• What you will do:
Having read the listing below, repeat it exactly.

• Given information:
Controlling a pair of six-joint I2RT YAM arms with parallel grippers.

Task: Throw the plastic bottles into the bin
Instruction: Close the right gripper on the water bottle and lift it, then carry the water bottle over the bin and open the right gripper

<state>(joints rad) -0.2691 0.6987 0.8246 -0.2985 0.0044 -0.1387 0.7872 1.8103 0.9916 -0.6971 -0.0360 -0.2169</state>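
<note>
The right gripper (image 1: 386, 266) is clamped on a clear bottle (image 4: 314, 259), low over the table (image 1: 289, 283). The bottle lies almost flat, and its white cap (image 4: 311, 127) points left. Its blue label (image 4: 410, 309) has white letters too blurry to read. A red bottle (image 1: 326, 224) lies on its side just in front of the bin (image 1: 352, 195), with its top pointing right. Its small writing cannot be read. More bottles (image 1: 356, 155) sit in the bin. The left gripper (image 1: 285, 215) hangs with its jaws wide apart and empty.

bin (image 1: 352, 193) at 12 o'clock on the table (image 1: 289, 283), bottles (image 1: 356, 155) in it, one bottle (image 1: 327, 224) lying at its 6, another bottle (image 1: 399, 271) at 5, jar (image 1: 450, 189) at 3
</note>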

• Response:
Controlling a pair of six-joint I2RT YAM arms with parallel grippers.

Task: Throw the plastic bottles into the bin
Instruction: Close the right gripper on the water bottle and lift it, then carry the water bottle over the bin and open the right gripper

<state>(joints rad) -0.2691 0.6987 0.8246 -0.2985 0.0044 -0.1387 0.7872 1.8103 0.9916 -0.6971 -0.0360 -0.2169</state>
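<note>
The right gripper (image 1: 386, 266) is clamped on a clear bottle (image 4: 314, 259), low over the table (image 1: 289, 283). The bottle lies almost flat, and its white cap (image 4: 311, 127) points left. Its blue label (image 4: 410, 309) has white letters too blurry to read. A red bottle (image 1: 326, 224) lies on its side just in front of the bin (image 1: 352, 195), with its top pointing right. Its small writing cannot be read. More bottles (image 1: 356, 155) sit in the bin. The left gripper (image 1: 285, 215) hangs with its jaws wide apart and empty.

bin (image 1: 352, 193) at 12 o'clock on the table (image 1: 289, 283), bottles (image 1: 356, 155) in it, one bottle (image 1: 327, 224) lying at its 6, another bottle (image 1: 399, 271) at 5, jar (image 1: 450, 189) at 3
</note>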

The exercise requires no additional answer.